Rice Supplies Tightening in China May Increase Imports, Bolster Inflation
Rice supply in China, the world’s biggest grower and consumer, may decline after drought and floods damaged crops, potentially boosting inflation and increasing imports.
The early indica harvest may drop in some areas, said eight of 12 officials, traders and farmers surveyed by Bloomberg News in Hunan and Jiangxi provinces, the top producers of the variety which represents 17 percent of annual output. The crop may increase or be about the same as last year, said four of those surveyed from June 21 to June 25. Output of this type already dropped last year to the lowest level since 2003, according to the statistics bureau.
Lower production may bolster rice futures in China that jumped 29 percent in the past year and increase imports that doubled in the first five months. Surging food costs because of drought and floods helped lift inflation to 5.5 percent last month, the fastest pace in almost three years. The rate may quicken to more than 6 percent in June, adding pressure on the central bank to increase interest rates, some economists said.

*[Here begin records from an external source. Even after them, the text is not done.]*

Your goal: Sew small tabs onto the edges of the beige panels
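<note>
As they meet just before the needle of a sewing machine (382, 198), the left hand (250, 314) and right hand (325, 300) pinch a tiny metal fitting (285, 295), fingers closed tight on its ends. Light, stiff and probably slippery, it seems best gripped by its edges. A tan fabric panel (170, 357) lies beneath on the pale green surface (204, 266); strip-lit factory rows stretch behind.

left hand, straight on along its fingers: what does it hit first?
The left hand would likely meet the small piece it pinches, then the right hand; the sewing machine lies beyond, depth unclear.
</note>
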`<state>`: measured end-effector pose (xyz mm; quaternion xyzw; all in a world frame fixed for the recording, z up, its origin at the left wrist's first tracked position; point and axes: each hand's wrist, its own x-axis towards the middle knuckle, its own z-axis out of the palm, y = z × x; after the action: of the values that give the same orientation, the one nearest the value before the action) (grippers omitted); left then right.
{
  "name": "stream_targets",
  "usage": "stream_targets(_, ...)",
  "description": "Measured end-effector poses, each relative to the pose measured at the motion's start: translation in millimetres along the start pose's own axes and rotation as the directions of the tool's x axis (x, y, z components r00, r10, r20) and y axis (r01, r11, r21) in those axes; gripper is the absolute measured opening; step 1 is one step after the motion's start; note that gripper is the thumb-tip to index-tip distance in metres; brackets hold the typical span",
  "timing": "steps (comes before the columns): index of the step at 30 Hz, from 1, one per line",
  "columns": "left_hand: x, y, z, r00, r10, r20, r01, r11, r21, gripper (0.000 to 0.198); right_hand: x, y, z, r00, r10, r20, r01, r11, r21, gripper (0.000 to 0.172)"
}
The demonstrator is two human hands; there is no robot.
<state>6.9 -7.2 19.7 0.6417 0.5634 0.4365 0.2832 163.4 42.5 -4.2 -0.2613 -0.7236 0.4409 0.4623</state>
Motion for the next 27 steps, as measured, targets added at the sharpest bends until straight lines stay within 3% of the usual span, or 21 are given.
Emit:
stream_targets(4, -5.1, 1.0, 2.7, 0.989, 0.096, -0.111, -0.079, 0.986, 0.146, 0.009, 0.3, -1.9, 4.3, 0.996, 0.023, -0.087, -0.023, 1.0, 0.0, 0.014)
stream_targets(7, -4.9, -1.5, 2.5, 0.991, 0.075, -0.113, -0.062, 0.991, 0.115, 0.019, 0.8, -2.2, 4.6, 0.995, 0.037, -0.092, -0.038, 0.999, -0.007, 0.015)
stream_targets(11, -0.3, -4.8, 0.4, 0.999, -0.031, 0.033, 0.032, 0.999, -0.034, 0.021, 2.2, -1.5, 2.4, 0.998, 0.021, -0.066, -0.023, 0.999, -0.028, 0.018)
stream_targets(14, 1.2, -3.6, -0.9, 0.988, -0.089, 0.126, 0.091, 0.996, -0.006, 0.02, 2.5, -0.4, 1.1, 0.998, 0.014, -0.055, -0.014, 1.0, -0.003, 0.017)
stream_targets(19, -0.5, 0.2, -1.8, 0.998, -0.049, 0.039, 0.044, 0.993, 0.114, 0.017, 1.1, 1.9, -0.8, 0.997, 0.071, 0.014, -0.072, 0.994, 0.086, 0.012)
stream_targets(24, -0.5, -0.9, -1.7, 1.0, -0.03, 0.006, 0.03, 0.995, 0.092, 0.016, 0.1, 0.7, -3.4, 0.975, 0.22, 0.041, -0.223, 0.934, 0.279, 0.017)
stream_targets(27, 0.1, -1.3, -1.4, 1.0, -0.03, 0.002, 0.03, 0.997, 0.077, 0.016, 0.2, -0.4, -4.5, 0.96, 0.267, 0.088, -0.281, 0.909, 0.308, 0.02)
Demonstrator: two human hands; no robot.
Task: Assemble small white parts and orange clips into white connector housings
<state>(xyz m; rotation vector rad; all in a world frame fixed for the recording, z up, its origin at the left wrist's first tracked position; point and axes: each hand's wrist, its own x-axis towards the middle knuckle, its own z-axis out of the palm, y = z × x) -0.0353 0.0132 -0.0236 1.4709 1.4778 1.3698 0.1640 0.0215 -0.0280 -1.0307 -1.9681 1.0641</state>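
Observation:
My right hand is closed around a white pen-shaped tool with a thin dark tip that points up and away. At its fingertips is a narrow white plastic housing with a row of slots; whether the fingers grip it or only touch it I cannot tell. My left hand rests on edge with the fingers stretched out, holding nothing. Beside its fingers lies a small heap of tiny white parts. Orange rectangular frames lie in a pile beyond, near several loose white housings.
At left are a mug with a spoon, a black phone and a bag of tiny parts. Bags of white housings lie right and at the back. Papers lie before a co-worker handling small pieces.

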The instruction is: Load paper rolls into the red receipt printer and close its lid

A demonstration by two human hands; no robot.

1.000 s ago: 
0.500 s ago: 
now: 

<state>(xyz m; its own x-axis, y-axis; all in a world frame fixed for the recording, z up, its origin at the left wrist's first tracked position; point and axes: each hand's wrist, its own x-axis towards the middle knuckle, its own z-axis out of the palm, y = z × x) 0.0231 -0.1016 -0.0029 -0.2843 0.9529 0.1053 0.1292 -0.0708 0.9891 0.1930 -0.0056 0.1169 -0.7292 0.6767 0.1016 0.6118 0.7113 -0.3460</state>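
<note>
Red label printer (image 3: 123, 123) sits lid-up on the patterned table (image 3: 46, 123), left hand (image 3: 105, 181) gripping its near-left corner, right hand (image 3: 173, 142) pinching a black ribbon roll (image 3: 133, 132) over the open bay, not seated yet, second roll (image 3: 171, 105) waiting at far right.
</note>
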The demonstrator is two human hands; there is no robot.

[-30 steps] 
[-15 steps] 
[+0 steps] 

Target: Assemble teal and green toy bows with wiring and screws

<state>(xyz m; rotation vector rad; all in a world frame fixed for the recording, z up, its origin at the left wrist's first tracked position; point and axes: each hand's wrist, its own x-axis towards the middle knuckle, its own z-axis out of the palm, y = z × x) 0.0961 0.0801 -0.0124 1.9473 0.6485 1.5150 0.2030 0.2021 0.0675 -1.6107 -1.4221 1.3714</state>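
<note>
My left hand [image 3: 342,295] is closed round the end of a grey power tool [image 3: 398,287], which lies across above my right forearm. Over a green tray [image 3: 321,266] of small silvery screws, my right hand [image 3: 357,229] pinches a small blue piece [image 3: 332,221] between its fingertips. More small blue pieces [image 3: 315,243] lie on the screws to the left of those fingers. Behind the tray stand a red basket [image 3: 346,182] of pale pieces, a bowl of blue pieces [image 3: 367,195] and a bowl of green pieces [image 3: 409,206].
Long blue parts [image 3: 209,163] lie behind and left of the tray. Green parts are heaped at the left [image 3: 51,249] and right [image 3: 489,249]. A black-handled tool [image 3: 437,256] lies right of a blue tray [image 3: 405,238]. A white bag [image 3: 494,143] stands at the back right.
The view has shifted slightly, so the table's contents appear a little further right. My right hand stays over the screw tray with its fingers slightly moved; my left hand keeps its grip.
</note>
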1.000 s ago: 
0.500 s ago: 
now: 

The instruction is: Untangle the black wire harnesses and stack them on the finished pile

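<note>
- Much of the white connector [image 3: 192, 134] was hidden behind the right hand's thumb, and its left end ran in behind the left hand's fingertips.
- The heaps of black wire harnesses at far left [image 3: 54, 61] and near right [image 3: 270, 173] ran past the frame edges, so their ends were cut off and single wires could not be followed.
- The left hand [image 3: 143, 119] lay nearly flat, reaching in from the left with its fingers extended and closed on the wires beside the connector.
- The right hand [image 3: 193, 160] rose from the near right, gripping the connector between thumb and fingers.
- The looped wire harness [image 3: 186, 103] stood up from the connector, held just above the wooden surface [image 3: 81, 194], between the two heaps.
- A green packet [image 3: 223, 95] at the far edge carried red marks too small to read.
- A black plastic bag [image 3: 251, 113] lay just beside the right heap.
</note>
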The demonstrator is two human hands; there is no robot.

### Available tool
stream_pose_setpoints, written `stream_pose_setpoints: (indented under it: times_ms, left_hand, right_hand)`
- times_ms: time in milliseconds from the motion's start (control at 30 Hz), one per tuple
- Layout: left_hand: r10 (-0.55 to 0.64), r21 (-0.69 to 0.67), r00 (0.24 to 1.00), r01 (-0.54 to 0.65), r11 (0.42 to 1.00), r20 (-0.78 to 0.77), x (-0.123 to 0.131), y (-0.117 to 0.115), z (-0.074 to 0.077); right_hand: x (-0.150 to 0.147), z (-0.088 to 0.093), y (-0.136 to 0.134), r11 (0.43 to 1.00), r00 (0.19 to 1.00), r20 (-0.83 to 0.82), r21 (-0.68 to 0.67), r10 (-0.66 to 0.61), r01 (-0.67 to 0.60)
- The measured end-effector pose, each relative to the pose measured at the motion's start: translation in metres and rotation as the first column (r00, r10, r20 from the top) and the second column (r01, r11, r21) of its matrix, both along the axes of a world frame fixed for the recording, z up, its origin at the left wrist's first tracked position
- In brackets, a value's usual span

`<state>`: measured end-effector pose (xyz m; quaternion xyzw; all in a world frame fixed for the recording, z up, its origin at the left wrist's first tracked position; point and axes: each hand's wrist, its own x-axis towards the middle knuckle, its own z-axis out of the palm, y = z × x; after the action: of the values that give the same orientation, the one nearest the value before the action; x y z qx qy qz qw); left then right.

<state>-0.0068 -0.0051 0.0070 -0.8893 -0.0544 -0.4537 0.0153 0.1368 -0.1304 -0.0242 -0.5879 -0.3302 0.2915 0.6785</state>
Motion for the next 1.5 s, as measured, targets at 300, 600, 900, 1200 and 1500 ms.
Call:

“Competition for the early rice harvest will be quite intense given expectations for low output, likely driving up prices,” said Zhang Ting, an analyst at Cngrain.com, a researcher owned by China Grain Reserves Corp., which manages the grain reserves. “Output may at best match last year” even as the planted area probably gained, she said in an interview.
Rough-rice futures in Chicago climbed 48 percent in the past year, trailing a 75 percent jump in corn. The export price from Thailand, the biggest shipper, gained 8.6 percent. The lagging performance of rice may be “separating us from a food crisis.” Abdolreza Abbassian, a senior economist at the FAO, said in March.
Inflation in China, the second-biggest economy, has been driven by gains in meat, grain and vegetables. The cost of food, almost a third of the consumer price index, jumped 11.7 percent in May from a year earlier, boosted by surging pork prices. The price of packaged rice climbed 19 percent in the year through June 24, according to the Ministry of Commerce.
Rising prices in China may boost imports from Southeast Asia including Vietnam, Cngrain.com’s Zhang said. Purchases in the first five months doubled to almost 300,000 tons, with imports shipped from Vietnam surging, according to customs data. Shipments were 366,192 tons for all last year, data show.
Early indica rice on the Zhengzhou Commodity Exchange climbed to 2,661 yuan a ton on May 30, the highest level in more than three months, and closed at 2,596 yuan today. The procurement price for unhusked early rice on June 23 was 19 percent higher than a year ago, according to a Cngrain.com index.
The total rice harvest in China may gain 1 percent to 197.6 million metric tons in 2011 from last year, according to the grain information center. State grain reserves amount to 40 percent of annual consumption, Zhang Ping, chairman of the National Development and Reform Commission, said in March.
Central China experienced the driest three months on record in the lead up to May, draining the biggest lakes and reservoirs and cutting irrigation. Between March and May, seven provinces including Hunan and Jiangxi recorded 60 days without precipitation, delaying the transplanting of early season seedlings, the China Meteorological Administration said June 2.
The drought was followed by devastating floods, which damaged at least 338,000 hectares (835,216 acres) in Jiangxi and Hunan this month, according to the Ministry of Civil Affairs.
In Xiangyin county of northern Hunan, one of the areas worst affected by drought, output may plunge as much as 40 percent from last year, according to Chen Youguang, general manager of Zhiyou Rice Industry Co., which processes the grain. Low temperatures also damaged the seedlings, while excessive rain since June flooded some crops, he said.
“Many of these plants haven’t formed heads,” which should have been completed by now, Chen said, standing next to green paddies. The harvest may be delayed by half a month, he said.
The government will set a price floor of 102 yuan ($15.75) per 50 kilograms for early-indica rice this year, 9.7 percent higher than last year, the State Administration of Grain said in March. Farmers will likely demand between 110 yuan to 115 yuan, according to the traders surveyed.
In Zhuantou village, eastern Hunan, 60-year-old farmer Yang Dawen said the drought was the worst he has seen. In addition to the drought, floods this month wiped out some crops, he said in an interview June 22. “Maybe I’ll get half as much as last year” from the half acre planted with early rice, he said.